I have a dataframe which has duplicate column names:
Accepted Accepted Accepted Reject Accepted Reject
ABC IJK JKL XYJ LMN UIO
BCD PQR EFG YVG GHIJ PLK
...and want to convert it into two dataframes; one only of "Accepted" columns and other for "Reject" Columns:
df1:
Accepted Accepted Accepted Accepted
ABC IJK JKL LMN
BCD PQR EFG GHIJ
df2:
Reject Reject
XYJ UIO
YVG PLK
Tried:
df1=df["Accepted"]
df2=df["Reject"]
... but this only gives the first column matching this name.
CodePudding user response:
If select one column with same name are selected all columns with same name in DataFrame:
df1 = df['Accepted']
df2 = df['Reject']
Then is possible deduplicate columns:
df1.columns = [f'{x}_{i}' for i, x in enumerate(df1.columns, 1)]

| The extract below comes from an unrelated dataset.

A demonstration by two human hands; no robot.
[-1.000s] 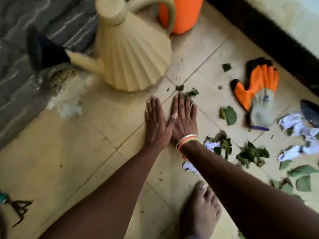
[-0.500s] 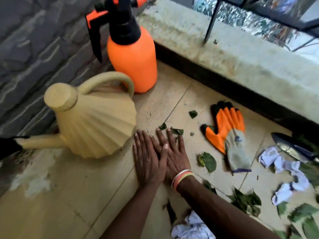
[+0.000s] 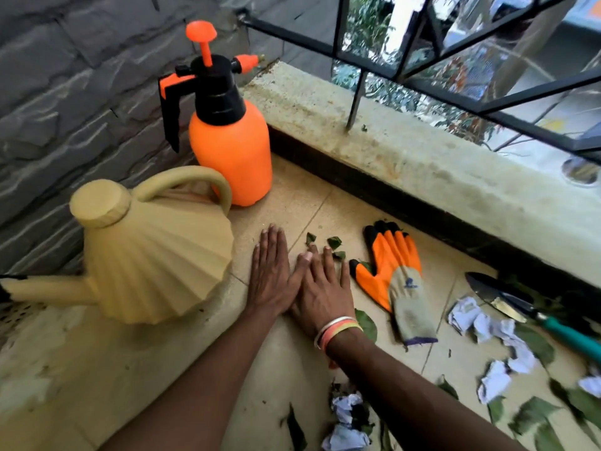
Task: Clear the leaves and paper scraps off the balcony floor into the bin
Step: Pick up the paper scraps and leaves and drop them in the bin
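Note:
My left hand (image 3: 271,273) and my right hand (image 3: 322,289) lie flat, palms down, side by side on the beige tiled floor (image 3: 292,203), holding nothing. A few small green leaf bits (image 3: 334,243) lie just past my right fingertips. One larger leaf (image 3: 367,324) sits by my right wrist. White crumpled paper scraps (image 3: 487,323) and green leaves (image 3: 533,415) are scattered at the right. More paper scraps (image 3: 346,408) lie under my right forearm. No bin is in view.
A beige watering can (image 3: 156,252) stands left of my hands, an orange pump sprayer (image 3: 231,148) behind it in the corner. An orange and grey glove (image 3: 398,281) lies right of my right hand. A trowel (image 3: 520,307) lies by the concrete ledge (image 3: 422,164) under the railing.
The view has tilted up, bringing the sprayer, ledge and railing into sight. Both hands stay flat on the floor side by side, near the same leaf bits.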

df2.columns = [f'{x}_{i}' for i, x in enumerate(df2.columns, 1)]
EDIT: If get only first column name it means there are not duplicated columns names, so is possible use DataFrame.filter
:
df1 = df.filter(like='Accepted')
df2 = df.filter(like='Reject')
CodePudding user response:
You can also use this
df1 = df.loc[:,df.columns.isin(['accepted'])]
OR
df2 = df.loc[:,df.columns.isin(['rejected'])]
CodePudding user response:
It's not recommended to have duplicate column names, but anyway:
df1 = df.loc[:, df.columns.get_loc('Accepted')]
Accepted Accepted Accepted Accepted
0 ABC IJK JKL LMN
1 BCD PQR EFG GHIJ
df2 = df.loc[:, df.columns.get_loc('Reject')]
CodePudding user response:
IMO give the same name to columns is not a good practice. use unique names for every column. it doesn't matter if you put a number or add a unique character into the name. just make it unique
Solution from me, rename the column first
df.columns = ['Accepted1','Accepted2','Accepted3','Reject1','Accepted4','Reject2']
df1 = df[['Accepted1','Accepted2','Accepted3','Accepted4']]
df2 = df[['Reject1','Reject2']]